╭─ Data extract

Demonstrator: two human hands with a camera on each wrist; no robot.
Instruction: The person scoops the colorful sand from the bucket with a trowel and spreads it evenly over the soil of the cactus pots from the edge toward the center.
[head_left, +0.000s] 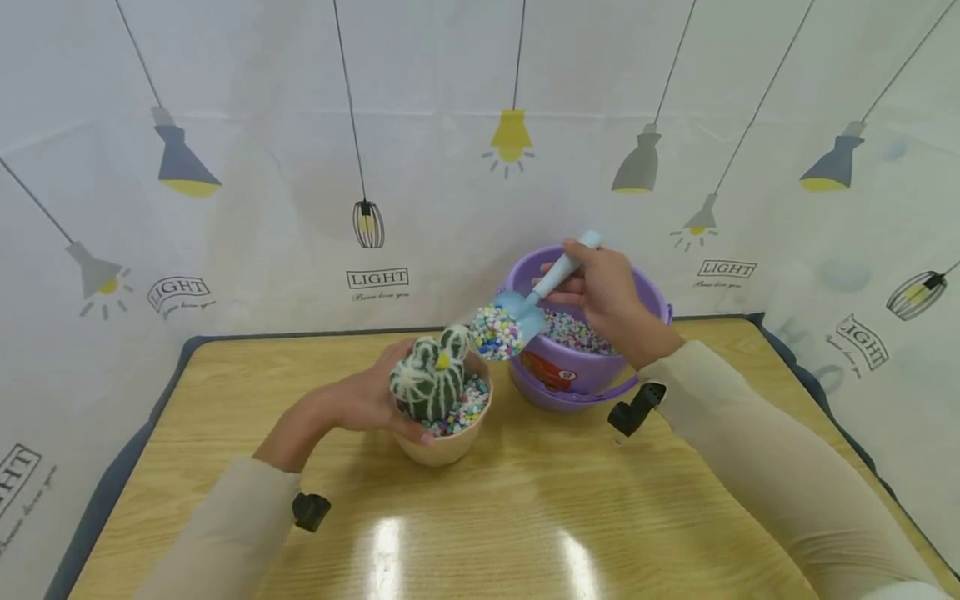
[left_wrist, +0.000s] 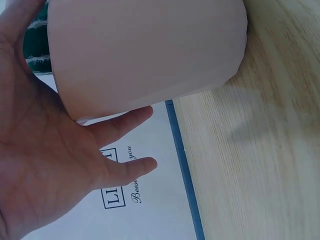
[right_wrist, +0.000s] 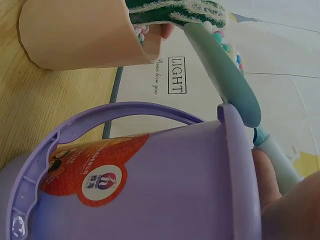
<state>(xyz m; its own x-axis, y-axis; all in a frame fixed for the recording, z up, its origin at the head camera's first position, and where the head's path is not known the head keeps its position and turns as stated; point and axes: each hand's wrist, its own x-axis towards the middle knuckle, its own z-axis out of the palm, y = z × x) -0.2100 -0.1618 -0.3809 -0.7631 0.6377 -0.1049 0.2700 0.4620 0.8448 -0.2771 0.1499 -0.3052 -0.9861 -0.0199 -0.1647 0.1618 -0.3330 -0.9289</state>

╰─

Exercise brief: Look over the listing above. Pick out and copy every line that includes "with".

Response area:
Demonstrator: two human hands with a camera on each wrist; no robot.
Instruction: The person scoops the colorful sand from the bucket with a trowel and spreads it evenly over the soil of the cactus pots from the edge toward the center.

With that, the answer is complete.